Paolo racconta fatti biografici tremendi ma da spettatore, ed ho voluto che questo fosse il registro dell’intero volume. Ci saranno state delle menzogne? Dei non detto? Delle lacrime? Quando è entrato in gioco l’impostore?

Hai avuto modo di osservare l’operato di Paolo da vicino. Quali pensi siano i momenti di svolta nella sua carriera?

Paolo nasce ricreando e rifrequentando il teatro della sua memoria, è un uomo teatrale con una capacità visuale ed organizzativa dello spazio incredibile. Non è mai bidimensionale ed ha bisogno di una realtà in cui far rivivere i suoi demoni. Quando sceglie di riallestire la Prima guerra mondiale da ragazzino, per ambientare la sua voglia di entrare in guerra ed uccidere il padre ed il proprio dolore, Paolo giace costantemente morto. Fotografa Andrea (il fratello gemello) nei suoi panni. Ha sempre bisogno di un costume e di una scena, nonché di un personaggio per non sentirsi specchiante in un altro. Non a caso War Souvenir lo ha consacrato per il suo sapere inventare interi mondi paralleli, senza bisogno di altri, è lui il mago, il clown, il traditore, l’impostore.

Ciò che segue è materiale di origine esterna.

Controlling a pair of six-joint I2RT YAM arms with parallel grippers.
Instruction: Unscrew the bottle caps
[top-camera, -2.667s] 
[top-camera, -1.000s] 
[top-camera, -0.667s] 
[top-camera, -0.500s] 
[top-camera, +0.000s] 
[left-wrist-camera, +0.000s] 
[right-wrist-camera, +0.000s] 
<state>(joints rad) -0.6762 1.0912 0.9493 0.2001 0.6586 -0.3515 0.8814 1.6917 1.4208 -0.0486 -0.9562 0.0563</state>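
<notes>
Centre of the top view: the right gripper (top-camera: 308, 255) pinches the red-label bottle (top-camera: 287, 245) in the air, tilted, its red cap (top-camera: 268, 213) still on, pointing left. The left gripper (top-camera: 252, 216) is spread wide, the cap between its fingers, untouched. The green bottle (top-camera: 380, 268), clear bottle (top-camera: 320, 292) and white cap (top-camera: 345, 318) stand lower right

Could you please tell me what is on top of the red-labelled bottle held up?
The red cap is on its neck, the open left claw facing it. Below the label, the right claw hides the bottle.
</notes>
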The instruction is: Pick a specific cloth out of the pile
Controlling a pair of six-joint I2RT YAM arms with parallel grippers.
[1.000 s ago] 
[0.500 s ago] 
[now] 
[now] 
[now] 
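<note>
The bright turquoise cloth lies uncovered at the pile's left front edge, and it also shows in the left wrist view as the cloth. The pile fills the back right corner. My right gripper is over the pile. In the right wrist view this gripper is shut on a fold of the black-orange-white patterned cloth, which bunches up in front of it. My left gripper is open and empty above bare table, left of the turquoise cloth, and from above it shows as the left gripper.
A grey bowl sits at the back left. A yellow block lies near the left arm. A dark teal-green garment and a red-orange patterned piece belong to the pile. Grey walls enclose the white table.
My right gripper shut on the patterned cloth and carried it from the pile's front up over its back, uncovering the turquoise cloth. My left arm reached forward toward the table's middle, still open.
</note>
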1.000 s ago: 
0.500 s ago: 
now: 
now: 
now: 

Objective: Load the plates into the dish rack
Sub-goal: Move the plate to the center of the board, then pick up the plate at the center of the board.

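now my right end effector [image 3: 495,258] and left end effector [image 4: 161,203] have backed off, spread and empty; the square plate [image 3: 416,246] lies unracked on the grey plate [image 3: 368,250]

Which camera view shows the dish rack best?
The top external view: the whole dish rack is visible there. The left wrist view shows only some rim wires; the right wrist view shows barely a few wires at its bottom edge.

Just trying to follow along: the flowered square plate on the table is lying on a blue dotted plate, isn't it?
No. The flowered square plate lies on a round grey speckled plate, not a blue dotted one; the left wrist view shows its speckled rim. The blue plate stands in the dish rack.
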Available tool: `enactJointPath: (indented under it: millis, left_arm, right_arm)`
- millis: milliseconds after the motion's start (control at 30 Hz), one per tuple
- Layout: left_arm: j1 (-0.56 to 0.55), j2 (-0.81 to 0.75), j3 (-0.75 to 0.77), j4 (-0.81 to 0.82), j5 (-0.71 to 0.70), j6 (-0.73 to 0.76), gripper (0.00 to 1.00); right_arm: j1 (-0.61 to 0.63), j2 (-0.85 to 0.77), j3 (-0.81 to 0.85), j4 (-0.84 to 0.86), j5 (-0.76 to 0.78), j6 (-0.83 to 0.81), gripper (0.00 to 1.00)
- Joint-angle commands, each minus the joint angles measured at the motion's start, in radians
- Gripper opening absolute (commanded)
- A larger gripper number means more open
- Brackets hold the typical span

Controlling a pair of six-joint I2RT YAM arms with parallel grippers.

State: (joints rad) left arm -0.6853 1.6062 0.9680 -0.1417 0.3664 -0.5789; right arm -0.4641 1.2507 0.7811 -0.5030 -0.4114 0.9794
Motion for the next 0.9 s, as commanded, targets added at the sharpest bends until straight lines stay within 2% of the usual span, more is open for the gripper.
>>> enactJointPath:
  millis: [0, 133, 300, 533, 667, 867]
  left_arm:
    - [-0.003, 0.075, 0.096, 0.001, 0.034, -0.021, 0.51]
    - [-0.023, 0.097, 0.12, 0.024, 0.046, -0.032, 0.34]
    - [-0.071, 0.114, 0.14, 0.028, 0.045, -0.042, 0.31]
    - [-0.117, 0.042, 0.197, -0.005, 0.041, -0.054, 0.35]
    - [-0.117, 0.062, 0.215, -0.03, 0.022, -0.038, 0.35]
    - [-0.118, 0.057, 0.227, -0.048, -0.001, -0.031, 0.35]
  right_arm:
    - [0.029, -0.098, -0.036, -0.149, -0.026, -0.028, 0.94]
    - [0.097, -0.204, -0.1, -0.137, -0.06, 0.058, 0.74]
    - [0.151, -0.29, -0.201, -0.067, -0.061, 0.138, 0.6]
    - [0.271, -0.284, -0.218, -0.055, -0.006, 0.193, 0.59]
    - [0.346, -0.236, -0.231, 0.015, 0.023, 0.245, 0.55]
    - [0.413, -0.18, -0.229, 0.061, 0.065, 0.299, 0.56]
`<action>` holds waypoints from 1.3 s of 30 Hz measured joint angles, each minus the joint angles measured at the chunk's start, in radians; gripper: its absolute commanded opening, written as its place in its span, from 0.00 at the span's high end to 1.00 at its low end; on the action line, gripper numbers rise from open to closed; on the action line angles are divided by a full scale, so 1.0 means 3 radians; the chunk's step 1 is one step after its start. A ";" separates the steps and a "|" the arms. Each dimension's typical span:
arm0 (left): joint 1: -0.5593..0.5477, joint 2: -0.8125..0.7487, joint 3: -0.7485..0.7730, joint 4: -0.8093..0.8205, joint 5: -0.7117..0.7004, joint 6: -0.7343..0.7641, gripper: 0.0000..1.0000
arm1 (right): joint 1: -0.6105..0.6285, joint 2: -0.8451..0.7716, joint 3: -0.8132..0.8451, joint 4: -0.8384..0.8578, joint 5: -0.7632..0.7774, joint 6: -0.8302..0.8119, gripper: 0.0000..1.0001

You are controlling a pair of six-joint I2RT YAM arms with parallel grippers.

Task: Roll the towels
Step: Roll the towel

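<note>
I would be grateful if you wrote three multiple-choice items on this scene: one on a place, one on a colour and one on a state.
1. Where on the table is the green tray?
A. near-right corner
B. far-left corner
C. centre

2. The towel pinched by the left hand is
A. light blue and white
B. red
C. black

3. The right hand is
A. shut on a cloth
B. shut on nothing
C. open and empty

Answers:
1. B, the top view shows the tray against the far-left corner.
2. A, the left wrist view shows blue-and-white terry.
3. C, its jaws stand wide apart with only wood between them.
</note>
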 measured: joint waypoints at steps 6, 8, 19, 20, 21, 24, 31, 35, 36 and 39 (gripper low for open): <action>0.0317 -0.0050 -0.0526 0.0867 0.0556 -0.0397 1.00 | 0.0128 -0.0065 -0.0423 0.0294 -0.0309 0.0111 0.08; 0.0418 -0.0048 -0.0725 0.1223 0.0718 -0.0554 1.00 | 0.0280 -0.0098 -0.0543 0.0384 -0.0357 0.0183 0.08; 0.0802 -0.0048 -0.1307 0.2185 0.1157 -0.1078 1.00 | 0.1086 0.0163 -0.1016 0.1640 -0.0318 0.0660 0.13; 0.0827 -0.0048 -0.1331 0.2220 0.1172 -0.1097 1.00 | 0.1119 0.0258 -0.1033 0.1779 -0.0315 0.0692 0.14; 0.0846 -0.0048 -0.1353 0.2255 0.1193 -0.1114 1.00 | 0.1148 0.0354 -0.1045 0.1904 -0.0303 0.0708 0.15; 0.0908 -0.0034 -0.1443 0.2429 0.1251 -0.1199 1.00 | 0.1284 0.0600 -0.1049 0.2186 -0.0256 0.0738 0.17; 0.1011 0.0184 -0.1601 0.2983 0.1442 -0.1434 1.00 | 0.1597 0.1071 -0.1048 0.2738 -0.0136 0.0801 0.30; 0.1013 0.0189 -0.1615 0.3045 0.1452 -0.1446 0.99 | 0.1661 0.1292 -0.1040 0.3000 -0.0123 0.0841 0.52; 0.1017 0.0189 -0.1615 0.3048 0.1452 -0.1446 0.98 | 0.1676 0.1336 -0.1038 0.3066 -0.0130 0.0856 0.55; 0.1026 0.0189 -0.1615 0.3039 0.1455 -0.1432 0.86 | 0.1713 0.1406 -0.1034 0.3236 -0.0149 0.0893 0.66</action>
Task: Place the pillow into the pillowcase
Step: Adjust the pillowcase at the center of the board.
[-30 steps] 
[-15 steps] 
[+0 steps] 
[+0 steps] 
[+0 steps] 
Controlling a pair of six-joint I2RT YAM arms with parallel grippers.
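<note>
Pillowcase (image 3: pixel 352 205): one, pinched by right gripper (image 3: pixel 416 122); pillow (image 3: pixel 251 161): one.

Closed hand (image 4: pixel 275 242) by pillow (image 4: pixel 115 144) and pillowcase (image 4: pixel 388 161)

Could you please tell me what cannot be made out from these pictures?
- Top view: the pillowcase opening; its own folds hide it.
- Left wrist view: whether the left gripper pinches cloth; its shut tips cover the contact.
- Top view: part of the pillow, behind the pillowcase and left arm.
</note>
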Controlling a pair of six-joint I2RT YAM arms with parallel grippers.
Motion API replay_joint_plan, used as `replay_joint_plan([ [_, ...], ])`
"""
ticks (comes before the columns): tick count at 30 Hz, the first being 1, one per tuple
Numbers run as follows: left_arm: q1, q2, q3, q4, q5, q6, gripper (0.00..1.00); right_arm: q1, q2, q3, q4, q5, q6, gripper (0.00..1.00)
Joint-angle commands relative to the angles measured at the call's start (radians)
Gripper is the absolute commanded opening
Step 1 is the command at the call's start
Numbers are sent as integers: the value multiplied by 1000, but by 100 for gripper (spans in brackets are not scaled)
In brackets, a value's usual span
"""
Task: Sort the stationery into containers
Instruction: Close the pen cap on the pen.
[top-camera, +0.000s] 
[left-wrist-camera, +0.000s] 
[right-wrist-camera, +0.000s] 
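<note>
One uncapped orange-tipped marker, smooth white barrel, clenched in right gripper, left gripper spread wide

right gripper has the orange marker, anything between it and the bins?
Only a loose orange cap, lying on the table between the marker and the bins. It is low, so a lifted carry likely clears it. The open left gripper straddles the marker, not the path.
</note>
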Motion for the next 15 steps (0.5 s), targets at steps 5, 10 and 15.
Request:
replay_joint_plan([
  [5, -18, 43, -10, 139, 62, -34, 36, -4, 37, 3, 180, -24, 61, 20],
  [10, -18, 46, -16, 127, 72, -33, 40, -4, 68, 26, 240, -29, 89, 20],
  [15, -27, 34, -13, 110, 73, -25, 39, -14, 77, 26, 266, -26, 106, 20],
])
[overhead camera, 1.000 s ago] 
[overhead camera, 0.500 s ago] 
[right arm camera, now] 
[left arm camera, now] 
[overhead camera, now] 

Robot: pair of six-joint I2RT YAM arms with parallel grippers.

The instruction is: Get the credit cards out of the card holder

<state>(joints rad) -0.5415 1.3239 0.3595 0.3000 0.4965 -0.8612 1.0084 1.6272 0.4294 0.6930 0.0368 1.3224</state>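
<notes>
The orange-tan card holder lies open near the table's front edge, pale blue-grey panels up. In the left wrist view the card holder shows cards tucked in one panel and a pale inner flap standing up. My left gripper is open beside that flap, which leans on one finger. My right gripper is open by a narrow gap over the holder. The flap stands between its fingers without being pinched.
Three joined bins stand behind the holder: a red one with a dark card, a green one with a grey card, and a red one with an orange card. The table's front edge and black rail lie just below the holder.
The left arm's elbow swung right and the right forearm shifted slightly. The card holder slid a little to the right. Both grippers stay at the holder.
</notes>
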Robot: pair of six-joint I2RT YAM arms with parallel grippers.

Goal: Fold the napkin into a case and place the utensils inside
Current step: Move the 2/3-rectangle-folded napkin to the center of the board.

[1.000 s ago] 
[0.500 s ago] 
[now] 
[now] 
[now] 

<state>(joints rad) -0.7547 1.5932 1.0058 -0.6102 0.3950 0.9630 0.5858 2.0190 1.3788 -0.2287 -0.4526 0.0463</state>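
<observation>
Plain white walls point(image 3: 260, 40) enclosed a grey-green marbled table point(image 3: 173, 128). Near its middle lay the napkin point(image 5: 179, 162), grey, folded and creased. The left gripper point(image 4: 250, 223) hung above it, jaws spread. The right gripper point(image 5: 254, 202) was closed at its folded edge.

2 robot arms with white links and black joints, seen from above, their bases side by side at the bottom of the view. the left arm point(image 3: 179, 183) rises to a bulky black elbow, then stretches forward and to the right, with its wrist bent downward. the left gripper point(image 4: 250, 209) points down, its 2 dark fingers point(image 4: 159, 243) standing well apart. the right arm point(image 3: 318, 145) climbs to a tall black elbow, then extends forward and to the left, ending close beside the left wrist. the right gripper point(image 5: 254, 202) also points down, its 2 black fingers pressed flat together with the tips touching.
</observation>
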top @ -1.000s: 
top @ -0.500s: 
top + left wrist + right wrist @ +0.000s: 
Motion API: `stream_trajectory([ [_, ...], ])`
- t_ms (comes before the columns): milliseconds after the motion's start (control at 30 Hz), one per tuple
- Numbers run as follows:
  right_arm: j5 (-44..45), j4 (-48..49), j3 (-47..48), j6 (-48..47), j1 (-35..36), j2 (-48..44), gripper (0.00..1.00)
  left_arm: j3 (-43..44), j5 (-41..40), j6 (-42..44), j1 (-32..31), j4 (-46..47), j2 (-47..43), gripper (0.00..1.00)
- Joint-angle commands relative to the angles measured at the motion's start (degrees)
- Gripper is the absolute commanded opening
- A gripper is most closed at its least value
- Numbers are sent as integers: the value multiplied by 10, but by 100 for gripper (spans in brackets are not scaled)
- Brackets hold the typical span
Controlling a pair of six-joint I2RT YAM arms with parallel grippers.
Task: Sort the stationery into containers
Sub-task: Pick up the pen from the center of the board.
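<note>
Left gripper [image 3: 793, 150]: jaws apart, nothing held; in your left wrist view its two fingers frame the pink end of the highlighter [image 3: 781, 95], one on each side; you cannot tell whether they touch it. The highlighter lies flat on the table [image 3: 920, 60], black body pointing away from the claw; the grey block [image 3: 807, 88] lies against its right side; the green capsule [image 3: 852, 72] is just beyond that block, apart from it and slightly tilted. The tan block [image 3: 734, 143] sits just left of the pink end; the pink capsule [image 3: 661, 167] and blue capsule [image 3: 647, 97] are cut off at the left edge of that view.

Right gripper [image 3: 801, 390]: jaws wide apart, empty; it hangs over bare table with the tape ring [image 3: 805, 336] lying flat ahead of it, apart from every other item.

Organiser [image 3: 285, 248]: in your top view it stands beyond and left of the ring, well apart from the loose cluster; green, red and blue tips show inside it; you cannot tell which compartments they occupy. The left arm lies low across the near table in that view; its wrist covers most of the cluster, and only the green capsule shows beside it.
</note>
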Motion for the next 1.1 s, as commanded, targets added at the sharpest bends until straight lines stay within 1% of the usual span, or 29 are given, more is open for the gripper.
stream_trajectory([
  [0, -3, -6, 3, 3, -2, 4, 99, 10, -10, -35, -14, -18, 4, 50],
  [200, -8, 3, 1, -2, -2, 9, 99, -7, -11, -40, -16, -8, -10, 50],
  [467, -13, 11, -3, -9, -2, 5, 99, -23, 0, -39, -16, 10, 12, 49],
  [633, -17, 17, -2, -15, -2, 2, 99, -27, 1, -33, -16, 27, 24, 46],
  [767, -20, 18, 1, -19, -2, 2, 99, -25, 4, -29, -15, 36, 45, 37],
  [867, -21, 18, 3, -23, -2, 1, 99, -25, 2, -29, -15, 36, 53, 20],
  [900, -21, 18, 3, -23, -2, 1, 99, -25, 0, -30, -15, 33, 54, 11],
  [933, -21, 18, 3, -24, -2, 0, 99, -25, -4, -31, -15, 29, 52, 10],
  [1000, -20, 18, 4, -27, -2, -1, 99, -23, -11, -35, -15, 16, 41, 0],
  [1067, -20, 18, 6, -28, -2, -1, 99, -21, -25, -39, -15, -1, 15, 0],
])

A partire dai 13 anni sviluppa la fotografia come forma di protesta. Diventa fotografo di moda a modo suo con close-up estremi. Scopre la vocazione d’artista in un servizio di moda mancato, quando si ritrova a Voghera e visita il Museo Storico, dove vede la Beretta con cui è stato ammazzato Mussolini e la A112 sulla quale morì Dalla Chiesa; come dire: la violenza esiste e continua. Si trova di fronte allo spavento, alla crudeltà ed alla morte e questo lo fa cambiare. Inizia una ricerca fotografica nuova. Negli anni introduce i fondi. Le città diventano parte pittorica dominante con figure sullo sfondo.

In seguito, è stata la volta del mare: un fondo azzurro pacificato, in cui inserisce la moglie Kim ed il figlio Primo. Ci sono personaggi immaginari interpretati da figure vere, non più manichini. Piano piano l’elemento pittorico ha assunto un ruolo forte, il cui punto di snodo è stato Quarantine. Chiuso nel suo studio di Anghiari durante il lock-down, con dei fogli di carta come unici compagni, ha trasformato il susseguirsi dei giorni in gesto pittorico, reinventando la realtà, aiutato dalla forza catartica degli oggetti che lo circondavano.

Puoi già dirci se stai lavorando a progetti futuri?

Ad un progetto con Paolo, intitolato: Milano - Come innamorarsi di una città brutta. Una strana guida di luoghi dimenticati e dimenticabili. Personalmente, invece, ad un libro sul modo in cui la storia del design delle sedie è entrato a far parte della fotografia erotica. Le donne sono state regine e madonne sedute in trono e, con l’arrivo della fotografia le abbiamo osservate nude ed eroticamente disponibili, pur rimanendo classicamente poste su una sedia, la quale può essere vista come alter-ego dell’uomo. Cent’anni di storia sui quali sto iniziando a raccogliere materiale.